▸ Goal of the exercise
Locate the line bearing "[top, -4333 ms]" in the material below, then reproduce it and each following line up to and including the line bearing "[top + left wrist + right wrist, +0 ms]".

START Material for this exercise

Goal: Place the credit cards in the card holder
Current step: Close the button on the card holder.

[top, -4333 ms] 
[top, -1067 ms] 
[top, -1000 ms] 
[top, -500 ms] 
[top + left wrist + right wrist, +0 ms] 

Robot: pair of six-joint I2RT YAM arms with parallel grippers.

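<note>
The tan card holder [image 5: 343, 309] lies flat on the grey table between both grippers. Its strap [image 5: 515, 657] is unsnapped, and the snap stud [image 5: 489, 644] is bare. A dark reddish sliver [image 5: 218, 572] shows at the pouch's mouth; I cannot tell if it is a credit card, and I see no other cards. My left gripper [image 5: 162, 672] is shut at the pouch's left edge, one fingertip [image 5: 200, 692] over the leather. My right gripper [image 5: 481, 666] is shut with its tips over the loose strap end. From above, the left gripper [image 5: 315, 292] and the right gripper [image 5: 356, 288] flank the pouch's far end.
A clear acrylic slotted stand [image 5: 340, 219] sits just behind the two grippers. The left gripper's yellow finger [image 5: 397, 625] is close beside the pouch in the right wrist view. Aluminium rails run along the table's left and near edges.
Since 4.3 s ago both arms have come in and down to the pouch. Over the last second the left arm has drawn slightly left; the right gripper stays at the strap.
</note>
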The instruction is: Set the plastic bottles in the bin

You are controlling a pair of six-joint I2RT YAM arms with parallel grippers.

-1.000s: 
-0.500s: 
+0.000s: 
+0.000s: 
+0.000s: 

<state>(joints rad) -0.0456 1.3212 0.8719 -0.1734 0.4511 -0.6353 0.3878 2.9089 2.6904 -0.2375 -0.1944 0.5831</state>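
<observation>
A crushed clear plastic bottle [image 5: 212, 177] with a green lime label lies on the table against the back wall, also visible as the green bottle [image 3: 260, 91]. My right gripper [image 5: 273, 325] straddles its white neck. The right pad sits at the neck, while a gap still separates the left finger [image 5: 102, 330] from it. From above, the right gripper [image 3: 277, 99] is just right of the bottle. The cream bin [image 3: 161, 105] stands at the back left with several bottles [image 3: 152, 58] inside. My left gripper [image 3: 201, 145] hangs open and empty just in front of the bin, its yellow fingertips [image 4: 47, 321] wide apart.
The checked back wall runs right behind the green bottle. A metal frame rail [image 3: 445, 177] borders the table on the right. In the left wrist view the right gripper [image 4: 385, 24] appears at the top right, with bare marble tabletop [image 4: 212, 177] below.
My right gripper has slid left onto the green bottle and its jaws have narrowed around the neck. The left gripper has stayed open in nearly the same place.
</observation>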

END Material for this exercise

▸ The completed task
[top, -4333 ms] 
[top, -1067 ms] 
[top, -1000 ms] 
[top, -500 ms] 
[top + left wrist + right wrist, +0 ms] 

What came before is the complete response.